I need a specific SQL query to select last 10 conversations for user inbox.
Inbox shows only conversations(threads) with every user - it selects the last message from the conversation and shows it in inbox.
Edited.
Expecting result: to extract latest message from each of 10 latest conversations. Facebook shows latest conversations in the same way
And one more question. How to make a pagination to show next 10 latest messages from previous latest conversations in the next page?
Private messages in the database looks like:
| id | user_id | recipient_id | text
| 1 | 2 | 3 | Hi John!
| 2 | 3 | 2 | Hi Tom!
| 3 | 2 | 3 | How are you?
| 4 | 3 | 2 | Thanks, good! You?
As per my understanding, you need to get the latest message of the conversation on per-user basis (of the last 10 latest conversations)

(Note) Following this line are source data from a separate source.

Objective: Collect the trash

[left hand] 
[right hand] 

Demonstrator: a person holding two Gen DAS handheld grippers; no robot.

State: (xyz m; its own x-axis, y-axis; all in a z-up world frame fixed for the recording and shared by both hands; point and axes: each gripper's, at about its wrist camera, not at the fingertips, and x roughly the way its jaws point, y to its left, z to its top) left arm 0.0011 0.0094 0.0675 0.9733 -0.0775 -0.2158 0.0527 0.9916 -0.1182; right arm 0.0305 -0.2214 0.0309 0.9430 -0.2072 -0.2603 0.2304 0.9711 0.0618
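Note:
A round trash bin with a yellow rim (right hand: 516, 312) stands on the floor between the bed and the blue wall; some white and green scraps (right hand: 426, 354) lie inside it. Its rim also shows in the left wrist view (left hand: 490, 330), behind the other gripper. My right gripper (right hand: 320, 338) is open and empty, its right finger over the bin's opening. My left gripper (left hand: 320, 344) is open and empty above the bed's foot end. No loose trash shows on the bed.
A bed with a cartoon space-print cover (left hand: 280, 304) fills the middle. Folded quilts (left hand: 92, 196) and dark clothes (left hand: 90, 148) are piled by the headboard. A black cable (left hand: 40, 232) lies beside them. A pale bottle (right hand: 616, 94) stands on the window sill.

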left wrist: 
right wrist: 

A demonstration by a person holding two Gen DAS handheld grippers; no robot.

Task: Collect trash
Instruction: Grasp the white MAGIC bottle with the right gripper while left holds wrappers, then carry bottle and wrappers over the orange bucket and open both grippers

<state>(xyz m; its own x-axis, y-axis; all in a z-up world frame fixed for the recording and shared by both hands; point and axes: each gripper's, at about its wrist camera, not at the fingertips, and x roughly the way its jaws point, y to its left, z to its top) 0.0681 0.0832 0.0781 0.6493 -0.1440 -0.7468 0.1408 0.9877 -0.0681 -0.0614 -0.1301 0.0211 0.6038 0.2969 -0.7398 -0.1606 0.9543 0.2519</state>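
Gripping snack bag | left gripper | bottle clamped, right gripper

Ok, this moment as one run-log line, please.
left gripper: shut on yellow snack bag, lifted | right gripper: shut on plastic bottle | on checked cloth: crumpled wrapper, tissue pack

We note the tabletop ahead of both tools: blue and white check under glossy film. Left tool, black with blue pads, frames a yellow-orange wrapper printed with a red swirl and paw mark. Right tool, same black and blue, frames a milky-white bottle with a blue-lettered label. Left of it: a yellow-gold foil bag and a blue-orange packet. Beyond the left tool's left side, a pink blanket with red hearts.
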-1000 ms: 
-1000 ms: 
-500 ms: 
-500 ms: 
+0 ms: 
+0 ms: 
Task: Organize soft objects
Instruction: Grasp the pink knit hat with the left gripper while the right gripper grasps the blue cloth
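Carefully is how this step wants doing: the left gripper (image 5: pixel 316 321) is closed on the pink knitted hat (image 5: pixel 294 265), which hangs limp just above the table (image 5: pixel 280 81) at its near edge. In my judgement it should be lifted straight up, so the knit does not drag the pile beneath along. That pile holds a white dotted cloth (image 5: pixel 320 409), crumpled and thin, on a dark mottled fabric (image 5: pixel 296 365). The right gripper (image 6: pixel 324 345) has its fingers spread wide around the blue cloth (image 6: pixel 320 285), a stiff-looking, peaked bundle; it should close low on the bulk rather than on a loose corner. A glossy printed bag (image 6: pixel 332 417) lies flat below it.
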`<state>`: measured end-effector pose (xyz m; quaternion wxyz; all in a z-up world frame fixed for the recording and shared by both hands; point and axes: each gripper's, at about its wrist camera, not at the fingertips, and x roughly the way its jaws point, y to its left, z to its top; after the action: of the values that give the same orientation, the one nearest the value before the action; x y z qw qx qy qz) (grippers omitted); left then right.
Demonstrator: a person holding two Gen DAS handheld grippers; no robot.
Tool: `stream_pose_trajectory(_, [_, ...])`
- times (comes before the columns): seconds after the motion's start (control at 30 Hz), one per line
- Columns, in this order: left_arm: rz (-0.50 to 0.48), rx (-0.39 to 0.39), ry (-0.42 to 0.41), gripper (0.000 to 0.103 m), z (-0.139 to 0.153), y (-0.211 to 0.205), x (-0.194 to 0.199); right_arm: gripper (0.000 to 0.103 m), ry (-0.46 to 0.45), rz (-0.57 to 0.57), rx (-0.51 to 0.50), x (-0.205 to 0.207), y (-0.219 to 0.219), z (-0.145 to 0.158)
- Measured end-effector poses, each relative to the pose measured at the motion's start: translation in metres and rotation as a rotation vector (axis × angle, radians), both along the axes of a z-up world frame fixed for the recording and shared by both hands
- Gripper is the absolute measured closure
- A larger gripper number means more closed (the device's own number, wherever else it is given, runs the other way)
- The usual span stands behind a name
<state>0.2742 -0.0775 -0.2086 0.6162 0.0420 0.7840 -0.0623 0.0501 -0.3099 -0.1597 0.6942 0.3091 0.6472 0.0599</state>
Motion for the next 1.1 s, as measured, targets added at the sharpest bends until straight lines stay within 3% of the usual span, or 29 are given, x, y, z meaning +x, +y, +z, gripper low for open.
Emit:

Update: I have modified the query to get the latest_conversation_message_id for every user conversation
The below query gets the details for user_id = 2, you can modify, users.id = 2 to get it for any other user
SQLFiddle, hope this solves your purpose
SELECT
user_id,
users.name,
users2.name as sent_from_or_sent_to,
subquery.text as latest_message_of_conversation
FROM
users
JOIN
(
SELECT
text,
row_number() OVER ( PARTITION BY user_id + recipient_id ORDER BY id DESC) AS row_num,
user_id,
recipient_id,
id
FROM
private_messages
GROUP BY
id,
recipient_id,
user_id,
text
) AS subquery ON ( ( subquery.user_id = users.id OR subquery.recipient_id = users.id) AND row_num = 1 )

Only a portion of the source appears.